Why California on the brain? The measure that will be on the November 2nd ballot to legalize marijuana. I have never made any secret about my position on marijuana: I consider it a dangerous psycho reactive drug and I encourage people to steer clear of it. I hate the culture that surrounds it; the complacency, the stupidity, the dirty hacky sack playing white kids with Dred locks that look like they need parenting and a bath. I really do not like hippies or their hypocrisy. With that said, I am a supporter of taxing and regulating a substance that clearly the people want and consume. Additionally, I would never support the government having the right to choose an individuals intoxicant, especially when the one they choose is one of the most dangerous ones out there.  California has clued in, or maybe they are thrust into this by their fiscal crisis. Whatever the motivation, California could be the first state to reduce illicit drug use by more than half, generate revenue and a tax base for something that already goes on, and allow a personal liberty that the government has no right to intercept. Where is the downside of this? Additionally, it would seem to merge various cultures in California. The Hollywood limousine liberals could feel good about themselves (although what would stop them?), the San Francisco smugness would be justified (in their minds) and the gun-toting Mexican hating, tract housing living conservatives should be happy that big wasteful government would be turning a loss into a profit. Will they be? Will these cultures align and be the first domino to fall in America? Who knows? Anyone who has ever tried to organize drug users to do much of anything knows, addicts don’t vote. They are too self-centered, often high and unaware of any civic responsibility. Addicts in recovery are of course a different breed of cat. Will they put the bong aside, the Doritos away and turn the Xbox off long enough to vote on an issue that impacts them? Maybe they won’t. Their weed could increase in price and dealers will deliver. It takes minimal effort to get high at the moment so maybe they won’t do it.
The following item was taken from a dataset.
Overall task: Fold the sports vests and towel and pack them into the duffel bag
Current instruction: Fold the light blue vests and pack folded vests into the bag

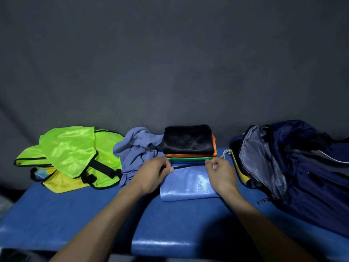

The polls suggest most voters favor the move to make marijuana legal. There are voices out there dissenting. One is Pastor Ron Allen, a crack smoker turned cleric, (really is there any better kind?) who is one of those “Just say no” evangelicals voicing bizarre opinions based on his sample of one of what to do about the drug problem.  Other’s are surely to surface opposing this issue, likely they swill scotch and hate Mexicans but culturally stereotyping people is really not part of my bag of tricks so I will leave them alone.

Which California will emerge on November 2nd?  I hope it’s the one that will approve this and end a piece of the senseless, bloody drug war. I say either end the prohibition of Cannabis or reinstate the prohibition of alcohol. Ok, California, its, like, you know, up to you to lead the nation on this one.